Long range language comparison

As we can see in the language trees which are generated from the eLinguistics.net system, using the set of 18 previously carefully selected basic words and a subset of universal sound correspondence rules delivers very good results in short and medium range language classification. The results are in line with existing language classifications as known from older and more classical methods. But a real interest would be to use the system in the context of existing long range language classification hypotheses.
Long range comparisons are always very sensitive, as we cope with results with weaker phylogenetic signals on the one side and higher chance interference on the other side. The system identifies a series of possible long range comparisons with a reasonable probability level that these results are not due to chance. The most remarkable are:
- Linking the Uralic and Altaic families (Uralo-Altaic hypothesis): strong evidence is found in the various pairwise results and in the language trees. But a similar level of evidence links Uralic with Indo-European, suggesting that an acient common family containing Indo-European, Uralic and Altaic languages may have existed. This idea is found both in the Nostratic and in the Euroasiatic hypotheses.

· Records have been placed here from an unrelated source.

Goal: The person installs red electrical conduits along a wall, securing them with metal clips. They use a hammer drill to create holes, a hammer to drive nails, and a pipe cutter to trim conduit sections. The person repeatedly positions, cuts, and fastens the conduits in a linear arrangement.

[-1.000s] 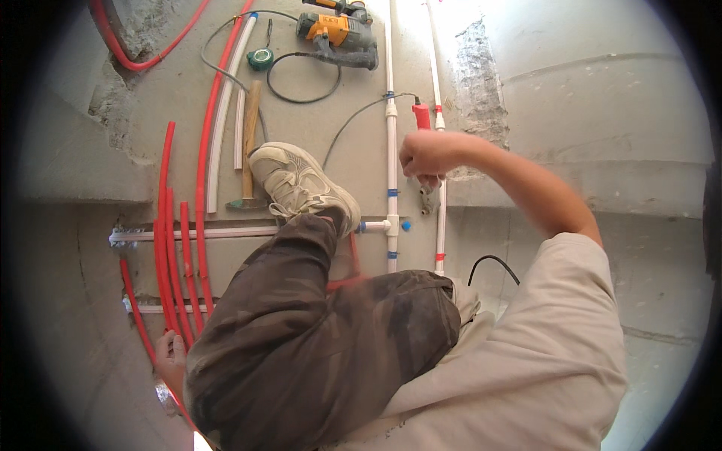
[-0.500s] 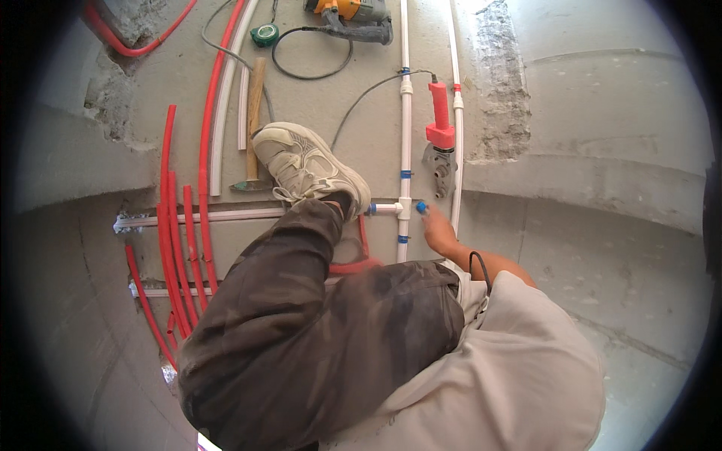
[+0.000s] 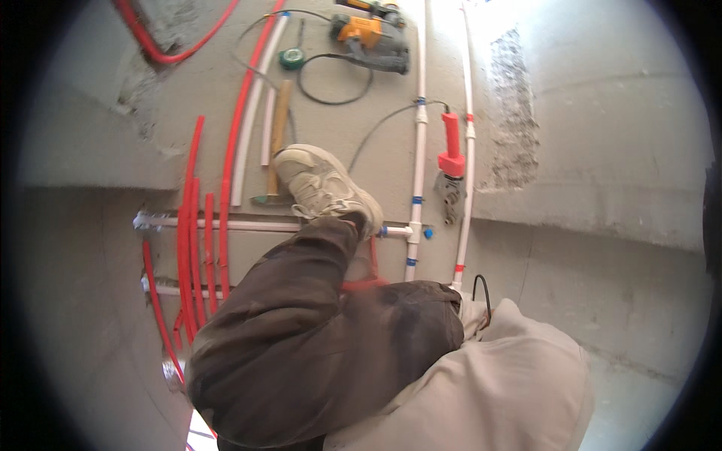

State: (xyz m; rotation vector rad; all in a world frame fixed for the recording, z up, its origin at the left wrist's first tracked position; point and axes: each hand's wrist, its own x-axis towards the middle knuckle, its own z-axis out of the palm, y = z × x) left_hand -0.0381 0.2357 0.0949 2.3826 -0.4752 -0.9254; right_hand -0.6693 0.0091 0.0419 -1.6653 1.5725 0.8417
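Note:
Neither of my hands shows at this moment. A small blue piece, perhaps a pipe clip or plug, lies on the floor just right of the white tee fitting. That tee joins a long white pipe to a branch running left, partly hidden behind my shoe. Beyond the blue piece, between two white pipes, rests a pipe welding iron with a red handle and a metal head. Its cord trails off to the left.
A wooden-handled hammer lies beside my shoe. Farther off are a green tape measure and a yellow-and-black power tool with a cord. Several red pipes run along the left. A step edge crosses the right.
My right hand, which was beside the blue piece, has left the view, and the blue piece lies on the floor. The whole scene has shifted slightly down and right.

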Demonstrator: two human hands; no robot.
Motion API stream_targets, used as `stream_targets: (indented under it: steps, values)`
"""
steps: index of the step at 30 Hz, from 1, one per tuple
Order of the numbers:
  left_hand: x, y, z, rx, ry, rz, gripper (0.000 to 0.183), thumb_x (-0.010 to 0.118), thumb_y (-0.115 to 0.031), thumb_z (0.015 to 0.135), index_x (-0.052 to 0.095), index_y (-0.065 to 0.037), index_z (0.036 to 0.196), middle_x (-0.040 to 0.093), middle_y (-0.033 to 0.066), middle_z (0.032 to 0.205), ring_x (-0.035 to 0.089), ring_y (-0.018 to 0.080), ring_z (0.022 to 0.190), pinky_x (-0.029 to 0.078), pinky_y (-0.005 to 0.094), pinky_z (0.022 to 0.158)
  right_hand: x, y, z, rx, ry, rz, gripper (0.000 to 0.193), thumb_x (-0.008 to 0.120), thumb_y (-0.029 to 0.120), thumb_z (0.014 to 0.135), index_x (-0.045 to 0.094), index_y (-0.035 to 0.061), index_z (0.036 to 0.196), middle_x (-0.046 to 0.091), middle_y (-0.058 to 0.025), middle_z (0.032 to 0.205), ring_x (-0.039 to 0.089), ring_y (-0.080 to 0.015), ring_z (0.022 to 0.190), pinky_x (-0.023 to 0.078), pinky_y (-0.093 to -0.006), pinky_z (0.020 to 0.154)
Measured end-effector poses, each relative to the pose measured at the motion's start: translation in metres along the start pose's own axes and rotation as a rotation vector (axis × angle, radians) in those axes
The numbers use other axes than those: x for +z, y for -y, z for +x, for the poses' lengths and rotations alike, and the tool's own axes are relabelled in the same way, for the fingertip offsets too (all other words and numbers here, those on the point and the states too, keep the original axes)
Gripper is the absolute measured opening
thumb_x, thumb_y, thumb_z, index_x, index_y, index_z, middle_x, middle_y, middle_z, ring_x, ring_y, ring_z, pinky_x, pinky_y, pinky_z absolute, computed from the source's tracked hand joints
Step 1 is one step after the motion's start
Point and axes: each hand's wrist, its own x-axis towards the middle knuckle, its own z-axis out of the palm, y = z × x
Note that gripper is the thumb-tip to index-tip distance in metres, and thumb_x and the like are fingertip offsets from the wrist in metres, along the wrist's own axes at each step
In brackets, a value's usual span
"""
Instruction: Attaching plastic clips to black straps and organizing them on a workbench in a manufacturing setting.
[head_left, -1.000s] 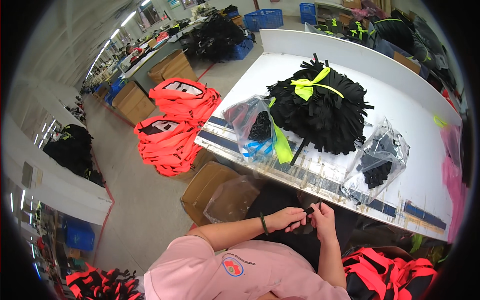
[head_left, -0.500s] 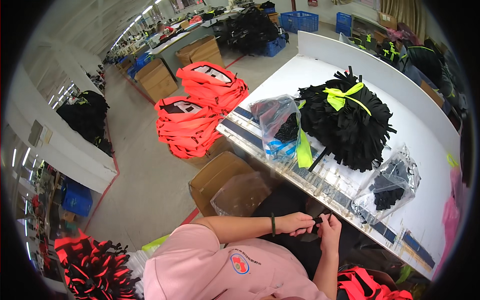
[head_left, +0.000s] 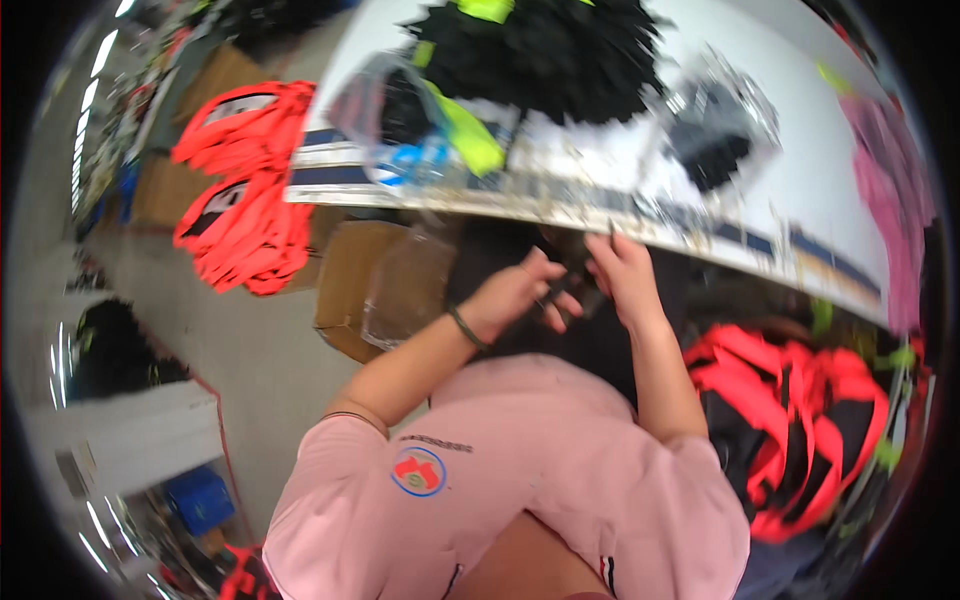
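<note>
Both of my hands are over my dark-clad lap, just in front of the table edge. My left hand (head_left: 525,292), smeared by motion, has its fingers curled around a small dark piece whose kind I cannot make out. Beside it on the right, my right hand (head_left: 622,272) is closed in a pinch, with a thin black strip end (head_left: 612,230) showing at the fingertips. A gap separates the two hands. Beyond them on the white table (head_left: 590,165) lies a large bundle of black strips (head_left: 540,60) with a neon yellow tie.
Clear plastic bags with black pieces, one left (head_left: 400,115) and one right (head_left: 712,135), lie on the table. Coral-and-black straps (head_left: 790,420) hang at my right. Coral stacks (head_left: 245,230) stand left, near an open cardboard box (head_left: 355,285). Pink material (head_left: 885,190) hangs far right.
The view has swung right and down, bringing the coral straps at my right fully in. My hands, close together before, are now further apart.
</note>
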Motion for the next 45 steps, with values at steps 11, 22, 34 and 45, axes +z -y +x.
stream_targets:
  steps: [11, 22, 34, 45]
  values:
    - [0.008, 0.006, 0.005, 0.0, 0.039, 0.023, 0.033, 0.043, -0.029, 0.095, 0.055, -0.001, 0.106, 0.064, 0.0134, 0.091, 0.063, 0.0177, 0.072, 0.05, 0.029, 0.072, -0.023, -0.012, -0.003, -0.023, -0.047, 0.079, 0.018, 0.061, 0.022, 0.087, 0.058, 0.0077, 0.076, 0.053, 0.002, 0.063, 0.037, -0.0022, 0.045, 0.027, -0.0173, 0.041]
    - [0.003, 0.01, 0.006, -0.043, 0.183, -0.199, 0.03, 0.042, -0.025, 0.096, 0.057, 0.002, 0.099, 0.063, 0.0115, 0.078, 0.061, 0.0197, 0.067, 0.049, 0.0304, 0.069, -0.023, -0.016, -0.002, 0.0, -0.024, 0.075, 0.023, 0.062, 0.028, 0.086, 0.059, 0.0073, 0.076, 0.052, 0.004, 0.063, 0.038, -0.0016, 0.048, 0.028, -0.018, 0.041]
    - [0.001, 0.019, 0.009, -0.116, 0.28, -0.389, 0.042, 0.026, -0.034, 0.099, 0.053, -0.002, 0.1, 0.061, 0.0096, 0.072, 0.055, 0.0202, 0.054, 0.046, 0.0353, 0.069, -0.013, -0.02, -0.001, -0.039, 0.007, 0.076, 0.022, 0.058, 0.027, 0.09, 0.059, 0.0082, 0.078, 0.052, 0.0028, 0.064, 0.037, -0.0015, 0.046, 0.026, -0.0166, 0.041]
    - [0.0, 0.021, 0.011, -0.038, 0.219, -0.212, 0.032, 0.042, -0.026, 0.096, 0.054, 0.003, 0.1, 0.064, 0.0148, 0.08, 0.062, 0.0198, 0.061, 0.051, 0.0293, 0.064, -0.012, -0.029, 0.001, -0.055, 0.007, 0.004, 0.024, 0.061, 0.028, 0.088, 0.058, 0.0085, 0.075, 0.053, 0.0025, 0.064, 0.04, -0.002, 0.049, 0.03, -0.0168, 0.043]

- Linking the Cushitic and Chadic languages with the Semitic group (Afro-Asiatic hypothesis): this link is now by far the most widely accepted clasisfication. At pairwise comparison level, this link is not always visible in eLinguistics but comparisons like Bole to Arabic and Amharic to Oromo bring obvious results, as do the phylogenetic classification.
Limits of the system:
In long range language comparisons, we have to deal with results with lower steadiness in the statistical context: when we identify long range cognates with a probability as low as 1% or even 0,1% to be due to chance, it sounds encouraging, but we have to take into consideration that we cary out thousands of comparisons and have thus a very high probability to identify not related languages as cognates. The most extreme cases in the system are:
- Georgian to Oroquen - genetic proximity: 65 with a probabily of 0,5% to get this and lower results by chance.
- Korean to Tamil - genetic proximity: 73% with a probabily of 5,9% to get this and lower results by chance.
Both pairwise comparisons are misleading and identify only "chance cognates".
Hypotheses, for which other methods deliver strong relatedness evidence can not be identified with eLinguistics (or identifies with a too high level of chance interference). The most important one is:
- The Japanese - Korean relatedness which doesn't appear in this study. A look at the lexical comparison between Japanese und Korean shows a few matches, but all of them are clearly due to chance.
A specific limit is reached by very short range comparisons: the signal strength has a too high granularity for highly related languages: when languages within a group differenciate with only one or two slight sound changes, we have a clearly proven relatedness, but too few signals for a reliable quantitative differenciation - more signals would be needed.